REQUIREMENT: Which lines below fall between the one containing "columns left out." and the one containing "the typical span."? Repeat them exactly, counting both of those lines, and add nothing else.

BEGIN DATA BELOW

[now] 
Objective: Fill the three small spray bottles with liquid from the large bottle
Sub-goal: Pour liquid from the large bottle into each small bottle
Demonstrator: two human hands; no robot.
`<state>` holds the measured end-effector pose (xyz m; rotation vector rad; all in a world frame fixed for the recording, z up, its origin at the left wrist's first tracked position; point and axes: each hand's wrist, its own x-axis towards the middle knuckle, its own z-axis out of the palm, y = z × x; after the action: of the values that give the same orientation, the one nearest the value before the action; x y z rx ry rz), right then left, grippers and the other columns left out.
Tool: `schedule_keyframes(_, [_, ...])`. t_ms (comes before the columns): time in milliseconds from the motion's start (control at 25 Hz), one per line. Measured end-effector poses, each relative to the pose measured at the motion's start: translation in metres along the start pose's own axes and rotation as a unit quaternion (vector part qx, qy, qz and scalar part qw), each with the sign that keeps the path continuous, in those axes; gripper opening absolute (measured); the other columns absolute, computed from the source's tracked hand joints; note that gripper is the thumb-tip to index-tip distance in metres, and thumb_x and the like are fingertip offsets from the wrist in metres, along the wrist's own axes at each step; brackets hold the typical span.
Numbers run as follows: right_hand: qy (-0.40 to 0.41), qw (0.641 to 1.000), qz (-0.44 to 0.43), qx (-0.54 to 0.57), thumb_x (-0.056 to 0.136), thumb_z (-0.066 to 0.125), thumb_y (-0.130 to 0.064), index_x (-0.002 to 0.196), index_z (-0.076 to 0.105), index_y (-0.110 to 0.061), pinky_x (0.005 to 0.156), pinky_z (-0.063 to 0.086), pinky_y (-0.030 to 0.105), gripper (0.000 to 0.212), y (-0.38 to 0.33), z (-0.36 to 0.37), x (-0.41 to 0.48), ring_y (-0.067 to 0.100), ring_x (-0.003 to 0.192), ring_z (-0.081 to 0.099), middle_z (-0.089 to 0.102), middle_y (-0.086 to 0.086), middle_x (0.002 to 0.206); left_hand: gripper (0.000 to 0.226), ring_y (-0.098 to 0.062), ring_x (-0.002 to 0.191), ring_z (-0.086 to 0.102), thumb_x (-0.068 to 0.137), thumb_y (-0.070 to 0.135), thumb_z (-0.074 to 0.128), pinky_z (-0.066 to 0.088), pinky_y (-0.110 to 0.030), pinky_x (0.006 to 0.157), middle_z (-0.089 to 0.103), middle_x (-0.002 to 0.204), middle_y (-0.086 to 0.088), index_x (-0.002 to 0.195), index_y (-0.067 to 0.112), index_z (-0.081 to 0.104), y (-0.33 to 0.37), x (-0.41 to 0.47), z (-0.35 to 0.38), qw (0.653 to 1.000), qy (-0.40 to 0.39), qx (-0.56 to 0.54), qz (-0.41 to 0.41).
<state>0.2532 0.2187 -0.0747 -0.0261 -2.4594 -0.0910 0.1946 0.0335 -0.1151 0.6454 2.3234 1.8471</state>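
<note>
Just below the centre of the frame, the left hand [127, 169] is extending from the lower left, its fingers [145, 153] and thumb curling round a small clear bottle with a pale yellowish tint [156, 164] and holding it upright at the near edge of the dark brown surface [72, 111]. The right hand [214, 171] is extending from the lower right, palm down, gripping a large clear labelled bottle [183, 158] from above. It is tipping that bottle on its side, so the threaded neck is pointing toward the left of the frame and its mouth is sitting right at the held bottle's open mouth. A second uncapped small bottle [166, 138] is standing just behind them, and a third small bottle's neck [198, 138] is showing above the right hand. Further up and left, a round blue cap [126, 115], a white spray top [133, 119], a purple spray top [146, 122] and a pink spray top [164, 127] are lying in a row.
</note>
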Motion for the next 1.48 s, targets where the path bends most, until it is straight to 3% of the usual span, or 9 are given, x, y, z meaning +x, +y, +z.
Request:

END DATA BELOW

TASK ANSWER:
`<state>` holds the measured end-effector pose (xyz m; rotation vector rad; all in a world frame fixed for the recording, z up, its origin at the left wrist's first tracked position; point and axes: each hand's wrist, its own x-axis towards the middle knuckle, its own z-axis out of the palm, y = z × x; after the action: of the values that give the same orientation, the one nearest the value before the action; x y z rx ry rz), right then left, grippers and the other columns left out.
Tool: `schedule_keyframes(_, [_, ...])`. t_ms (comes before the columns): time in milliseconds from the motion's start (control at 25 Hz), one per line. Measured end-effector poses, each relative to the pose measured at the motion's start: translation in metres along the start pose's own axes and rotation as a unit quaternion (vector part qx, qy, qz and scalar part qw), each with the sign that keeps the path continuous, in those axes; gripper opening absolute (measured); the other columns absolute, computed from the source's tracked hand joints; note that gripper is the thumb-tip to index-tip distance in metres, and thumb_x and the like are fingertip offsets from the wrist in metres, along the wrist's own axes at each step; brackets hold the typical span.

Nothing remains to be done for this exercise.